This is an exercise from Mark Joshi's book (exercise 3.6):
A stock is worth 100. Each month its value increases or decreases by precisely 10. The riskless bond is worth $e^{rt}$ at time t years with r equal to 5% Price a four-month European put option struck at 110.
At the end of the book, Joshi provides the solution 13.06. Unfortunately that's not what I find: I get 15.22. Since Joshi does not show his computation, I am wondering where the difference comes from. I use the following Python script for the computation:
import math
def get_risk_neutral_prob(S, S1, S2, r, delta_t):
Sp = max(S1, S2)
Sm = min(S1,S2)
if Sm == Sp:
return 1/2
return (math.exp(-r*delta_t) * S - Sm)/(Sp-Sm)
def payoff(S):
return max(110-S, 0)
r = 0.05
delta_t = 1/12
def get_price(S, N):
if N == 0:
return payoff(S)
S1 = S+10
S2 = S-10
p = get_risk_neutral_prob(S, S1, S2, r, delta_t)
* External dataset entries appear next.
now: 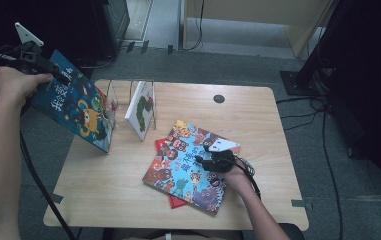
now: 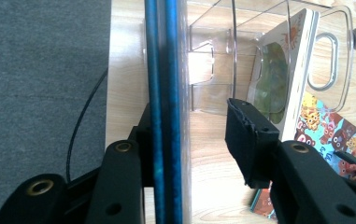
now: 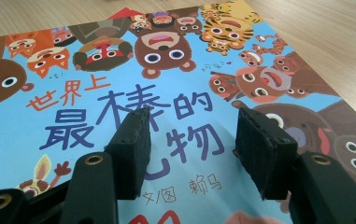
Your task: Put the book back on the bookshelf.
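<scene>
Two grippers are at work over the wooden table. The left gripper is up at the table's far left corner, at the top edge of a dark blue picture book that stands tilted, its bottom edge on the table by the clear plastic book rack. In the left gripper view the book's blue edge lies against one pad while the other pad stands well apart from it — the jaws are released, not clamped on the book.

The right gripper hangs just above the light blue animal book lying flat near the middle of the table. Its jaws are spread, nothing between them; whether the tips touch the cover I cannot tell.

Counting books, there are four: the dark blue one, a white one standing upright in the rack, the animal book, and a red one peeking out beneath it.

The high view gives the whole layout and both forearms. The left gripper view brings out the rack's clear dividers and the white book's green cover picture. The right gripper view shows the animal book's cover close up — bears, tigers, foxes and large blue lettering.
</scene>
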`<state>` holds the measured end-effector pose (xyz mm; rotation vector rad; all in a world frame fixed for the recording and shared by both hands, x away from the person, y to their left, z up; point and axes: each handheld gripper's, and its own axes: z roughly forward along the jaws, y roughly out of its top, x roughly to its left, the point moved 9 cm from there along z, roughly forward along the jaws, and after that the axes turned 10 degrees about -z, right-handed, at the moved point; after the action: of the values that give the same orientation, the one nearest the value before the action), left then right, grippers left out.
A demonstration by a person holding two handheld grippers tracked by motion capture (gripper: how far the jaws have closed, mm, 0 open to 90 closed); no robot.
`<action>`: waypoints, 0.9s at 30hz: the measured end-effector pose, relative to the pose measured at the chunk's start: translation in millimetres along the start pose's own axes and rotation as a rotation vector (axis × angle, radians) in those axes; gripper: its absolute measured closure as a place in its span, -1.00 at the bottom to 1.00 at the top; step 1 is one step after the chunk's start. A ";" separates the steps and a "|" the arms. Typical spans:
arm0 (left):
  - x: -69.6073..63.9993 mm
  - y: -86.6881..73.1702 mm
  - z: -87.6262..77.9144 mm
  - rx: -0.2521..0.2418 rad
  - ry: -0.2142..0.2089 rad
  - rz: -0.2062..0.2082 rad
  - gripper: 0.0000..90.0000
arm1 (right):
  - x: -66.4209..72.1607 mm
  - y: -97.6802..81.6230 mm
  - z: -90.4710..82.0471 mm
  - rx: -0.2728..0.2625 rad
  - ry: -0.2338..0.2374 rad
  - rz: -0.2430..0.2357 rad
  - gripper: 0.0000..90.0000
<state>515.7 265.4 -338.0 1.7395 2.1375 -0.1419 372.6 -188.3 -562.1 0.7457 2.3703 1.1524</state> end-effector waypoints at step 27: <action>9.4 -7.8 -47.6 -0.064 -0.080 0.016 0.21 | 0.4 -0.5 -1.2 0.008 0.003 -0.002 -0.01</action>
<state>496.0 287.1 -298.6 1.6857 2.0489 -0.1349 371.5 -189.0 -561.8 0.7446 2.3787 1.1450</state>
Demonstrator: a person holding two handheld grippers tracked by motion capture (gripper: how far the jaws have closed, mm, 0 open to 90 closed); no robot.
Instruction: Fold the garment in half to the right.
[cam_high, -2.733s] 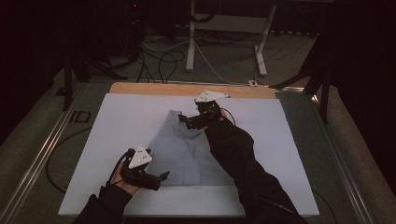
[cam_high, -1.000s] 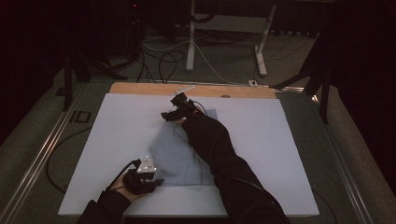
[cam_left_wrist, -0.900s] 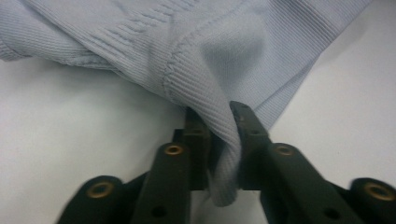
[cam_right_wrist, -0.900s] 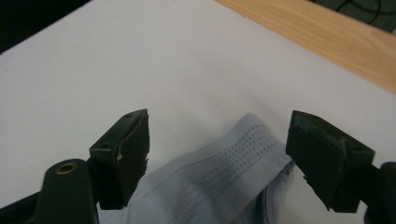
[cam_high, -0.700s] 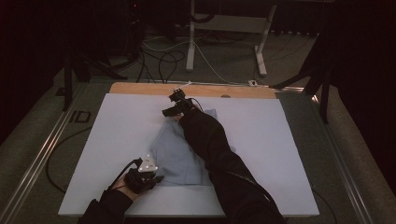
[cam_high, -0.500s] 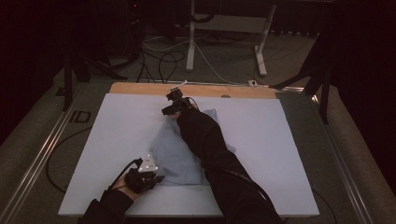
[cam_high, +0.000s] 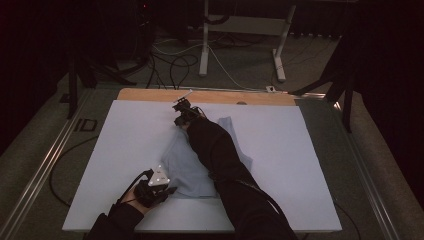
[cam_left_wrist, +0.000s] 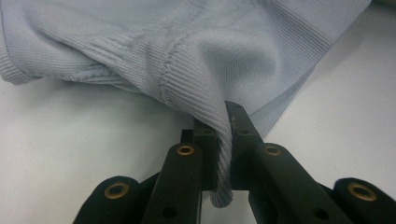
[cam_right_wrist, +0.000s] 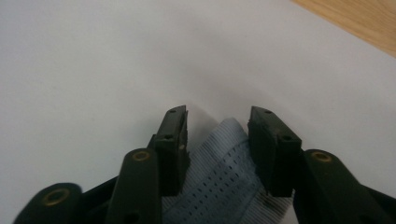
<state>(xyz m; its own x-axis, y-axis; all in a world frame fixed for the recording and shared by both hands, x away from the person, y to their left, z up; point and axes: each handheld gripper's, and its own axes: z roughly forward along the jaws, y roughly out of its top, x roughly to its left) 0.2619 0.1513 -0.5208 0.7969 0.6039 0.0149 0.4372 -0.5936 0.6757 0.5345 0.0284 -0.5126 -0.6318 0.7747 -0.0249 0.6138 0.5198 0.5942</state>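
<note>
At the table's near edge, left gripper (cam_left_wrist: 224, 140) jaws clamped on the pale-blue garment's (cam_left_wrist: 196, 51) ribbed hem; right gripper (cam_right_wrist: 217, 140) jaws apart around its far corner.

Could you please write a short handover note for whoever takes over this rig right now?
Left gripper: shut on a ribbed edge of the light blue garment, at its near left side on the white table cover.
Right gripper: open, fingers either side of a perforated fabric corner at the garment's far edge, near the wooden table edge.
Done: the garment lies bunched mid-table, partly under the right forearm, with one side doubled over.
Left: probably let go at the far edge, then flatten or finish the fold; the near edge is not yet released.
</note>
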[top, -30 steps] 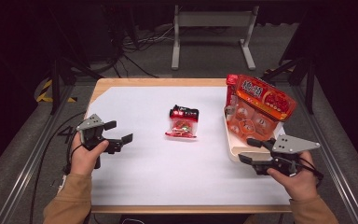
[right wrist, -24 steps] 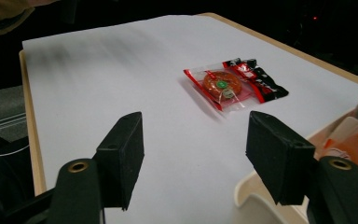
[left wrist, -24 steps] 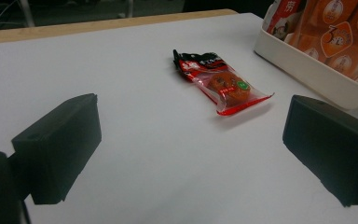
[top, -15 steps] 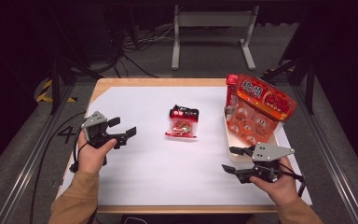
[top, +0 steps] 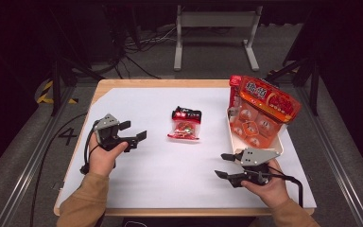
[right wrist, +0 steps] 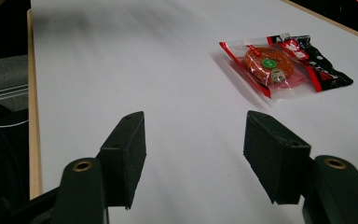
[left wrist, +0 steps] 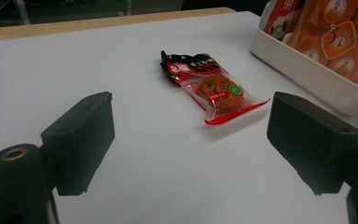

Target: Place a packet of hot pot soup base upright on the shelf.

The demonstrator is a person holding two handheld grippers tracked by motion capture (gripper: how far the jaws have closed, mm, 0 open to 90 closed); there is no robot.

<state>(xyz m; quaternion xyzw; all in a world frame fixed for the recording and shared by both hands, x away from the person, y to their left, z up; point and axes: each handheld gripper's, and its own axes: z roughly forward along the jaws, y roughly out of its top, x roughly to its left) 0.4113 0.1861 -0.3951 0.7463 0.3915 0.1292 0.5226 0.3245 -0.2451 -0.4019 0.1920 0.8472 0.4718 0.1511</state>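
Observation:
A small snack packet (top: 185, 124) with a red and black wrapper and a round orange piece inside lies flat mid-table. My left gripper (top: 134, 131) hovers left of it, pointing toward it. In the left gripper view the packet (left wrist: 210, 88) lies ahead, beyond the left gripper (left wrist: 189, 140), whose jaws stand wide apart with nothing between them after closing a little. My right gripper (top: 222, 165) is near the front right, pointing left, open and holding nothing. From the right gripper (right wrist: 193, 135) the packet (right wrist: 279, 65) lies ahead to the right.
A white tray (top: 230, 137) at the right edge holds several orange and red snack bags (top: 264, 101); its wall (left wrist: 307, 77) shows in the left gripper view. White sheet covers the wooden table (top: 123, 84). Metal frame legs stand behind it.
My right hand has moved left and lower, away from the tray toward the front of the table. My left hand has shifted slightly right toward the packet.

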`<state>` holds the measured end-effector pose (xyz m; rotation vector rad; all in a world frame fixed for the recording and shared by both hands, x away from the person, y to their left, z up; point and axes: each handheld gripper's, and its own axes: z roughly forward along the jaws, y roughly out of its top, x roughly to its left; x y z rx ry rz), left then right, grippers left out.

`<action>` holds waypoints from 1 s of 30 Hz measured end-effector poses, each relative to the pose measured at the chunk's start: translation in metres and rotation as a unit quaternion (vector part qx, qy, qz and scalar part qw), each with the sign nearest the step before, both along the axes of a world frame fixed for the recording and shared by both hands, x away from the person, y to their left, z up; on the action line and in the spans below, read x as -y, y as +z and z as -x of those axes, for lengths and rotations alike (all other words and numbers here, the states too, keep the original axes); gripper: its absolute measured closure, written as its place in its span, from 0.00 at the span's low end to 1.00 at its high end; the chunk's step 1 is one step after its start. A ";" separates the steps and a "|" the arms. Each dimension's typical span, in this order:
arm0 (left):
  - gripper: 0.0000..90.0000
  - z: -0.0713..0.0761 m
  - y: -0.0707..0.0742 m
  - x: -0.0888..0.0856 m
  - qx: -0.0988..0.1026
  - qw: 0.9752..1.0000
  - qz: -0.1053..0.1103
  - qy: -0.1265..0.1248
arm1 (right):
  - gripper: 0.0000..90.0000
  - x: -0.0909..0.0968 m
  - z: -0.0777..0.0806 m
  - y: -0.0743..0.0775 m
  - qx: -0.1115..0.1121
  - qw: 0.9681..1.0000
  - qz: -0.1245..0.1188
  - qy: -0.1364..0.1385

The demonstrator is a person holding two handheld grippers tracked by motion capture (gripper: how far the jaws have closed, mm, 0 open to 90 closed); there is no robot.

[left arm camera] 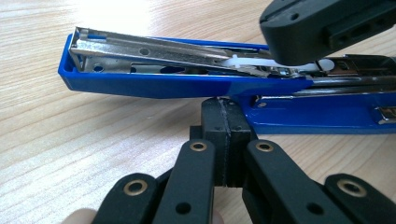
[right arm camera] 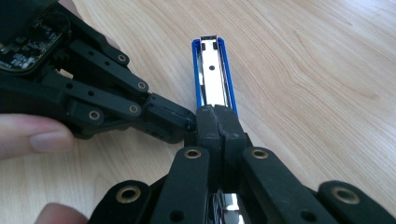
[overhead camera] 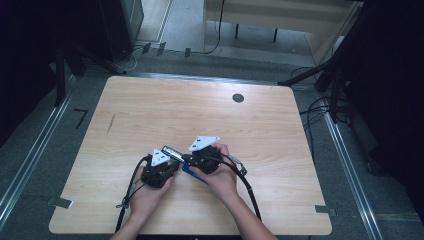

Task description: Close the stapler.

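Observation:
A blue stapler [overhead camera: 171, 150] lies on the wooden table [overhead camera: 150, 110], hinged open so its metal staple rail [left arm camera: 154, 52] stands above the blue base [left arm camera: 322, 114]. My left gripper [left arm camera: 223, 114] is shut with nothing between its jaws, and its tips touch the stapler's blue side near the hinge. My right gripper [right arm camera: 217, 122] is also shut and rests its tips on top of the metal rail [right arm camera: 212, 79]. From the left gripper view, the right gripper [left arm camera: 299, 37] presses down by the white plastic pusher. In the right gripper view the left gripper [right arm camera: 175, 119] comes in from the left.
Both hands [overhead camera: 220, 180] sit near the table's front edge, with cables [overhead camera: 250, 192] trailing back toward the person. A dark round grommet [overhead camera: 238, 98] is set in the tabletop at the far right. Dark stands and floor cables surround the table.

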<state>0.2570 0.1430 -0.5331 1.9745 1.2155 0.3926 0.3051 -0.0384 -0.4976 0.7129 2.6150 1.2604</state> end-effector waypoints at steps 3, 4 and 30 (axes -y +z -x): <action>1.00 -0.001 0.000 0.000 0.000 1.000 0.003 0.006 | 1.00 -0.004 -0.003 0.000 -0.001 1.000 0.002 0.000; 1.00 -0.001 0.000 0.000 -0.001 1.000 0.003 0.006 | 1.00 -0.006 -0.003 0.000 -0.001 1.000 0.002 -0.001; 1.00 -0.001 0.002 -0.001 0.012 0.999 0.033 0.007 | 1.00 -0.013 -0.010 0.006 0.011 1.000 0.009 0.003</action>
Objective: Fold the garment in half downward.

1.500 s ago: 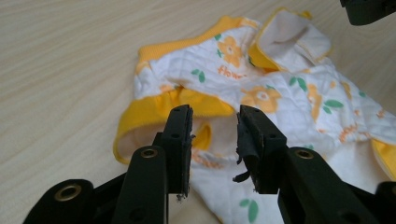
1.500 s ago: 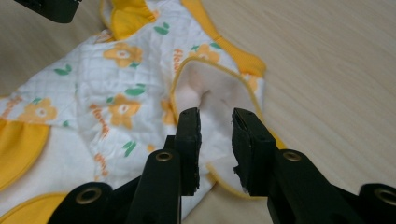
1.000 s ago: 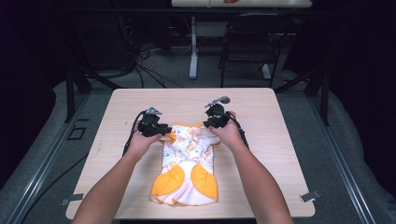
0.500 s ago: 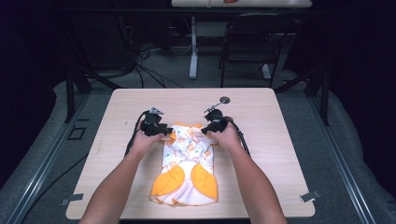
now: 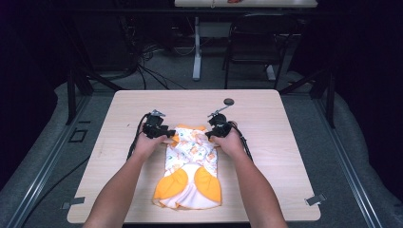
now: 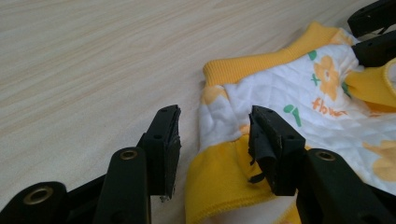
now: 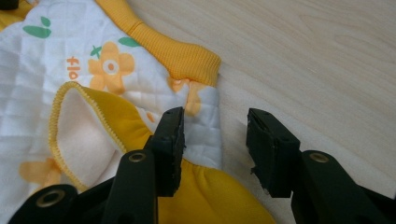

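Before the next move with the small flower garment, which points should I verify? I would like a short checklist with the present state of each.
1. Left gripper jaws open after just opening, cloth edge between them but not pinched: ok.
2. Right gripper jaws open, garment edge under one jaw, not pinched: ok.
3. Garment lies wholly on the table: ok.
4. Yellow collar band flat: ok.
5. Sleeve folded smoothly: not ok, a yellow flap stands turned up.
6. Cloth snagged on a jaw pad: cannot tell.

Flowered garment [image 5: 190, 171] on wooden table [image 5: 285, 142]
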The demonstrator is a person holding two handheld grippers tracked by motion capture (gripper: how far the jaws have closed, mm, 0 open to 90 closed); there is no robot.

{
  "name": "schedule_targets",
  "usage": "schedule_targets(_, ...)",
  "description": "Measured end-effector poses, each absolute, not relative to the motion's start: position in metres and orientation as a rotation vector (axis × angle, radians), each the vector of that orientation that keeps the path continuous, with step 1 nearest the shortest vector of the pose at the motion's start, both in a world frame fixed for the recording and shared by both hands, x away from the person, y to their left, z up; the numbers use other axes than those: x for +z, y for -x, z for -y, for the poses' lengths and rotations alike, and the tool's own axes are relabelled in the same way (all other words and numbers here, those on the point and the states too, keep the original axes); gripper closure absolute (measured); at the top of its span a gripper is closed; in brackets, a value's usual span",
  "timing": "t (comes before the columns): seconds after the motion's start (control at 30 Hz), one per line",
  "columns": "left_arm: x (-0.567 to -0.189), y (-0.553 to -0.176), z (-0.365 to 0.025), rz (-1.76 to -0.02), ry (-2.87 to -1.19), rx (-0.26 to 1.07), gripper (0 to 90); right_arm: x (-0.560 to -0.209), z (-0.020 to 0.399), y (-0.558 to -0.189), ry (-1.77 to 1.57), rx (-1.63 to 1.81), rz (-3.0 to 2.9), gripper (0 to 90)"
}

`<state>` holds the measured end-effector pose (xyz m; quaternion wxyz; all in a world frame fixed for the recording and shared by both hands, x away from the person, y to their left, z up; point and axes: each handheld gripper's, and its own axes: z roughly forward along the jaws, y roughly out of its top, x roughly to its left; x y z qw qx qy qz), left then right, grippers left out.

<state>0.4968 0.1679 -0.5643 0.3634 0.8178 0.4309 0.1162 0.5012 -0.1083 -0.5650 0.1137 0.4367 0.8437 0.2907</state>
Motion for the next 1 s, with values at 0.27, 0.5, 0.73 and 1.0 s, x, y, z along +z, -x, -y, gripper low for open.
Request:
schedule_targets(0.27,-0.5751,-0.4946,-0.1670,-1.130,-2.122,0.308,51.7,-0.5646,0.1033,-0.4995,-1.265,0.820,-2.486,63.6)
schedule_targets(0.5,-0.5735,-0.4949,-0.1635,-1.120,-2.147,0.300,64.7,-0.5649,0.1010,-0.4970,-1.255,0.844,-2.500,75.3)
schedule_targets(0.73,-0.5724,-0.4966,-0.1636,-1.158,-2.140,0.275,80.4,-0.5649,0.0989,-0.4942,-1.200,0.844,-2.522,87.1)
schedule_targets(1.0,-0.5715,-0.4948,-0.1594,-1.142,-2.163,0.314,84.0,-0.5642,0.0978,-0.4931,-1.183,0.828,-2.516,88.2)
return math.exp(-r*delta_t) * (p * get_price(S1, N-1) + (1-p) * get_price(S2,N-1))
print(get_price(100,4))
As you can see, my computation is straightforward. I first compute the risk-neutral probability, and then the discounted expected value of the payoff, recursively.
For one month, I did it by hand and my result, 10.372, agrees with what the script tells me.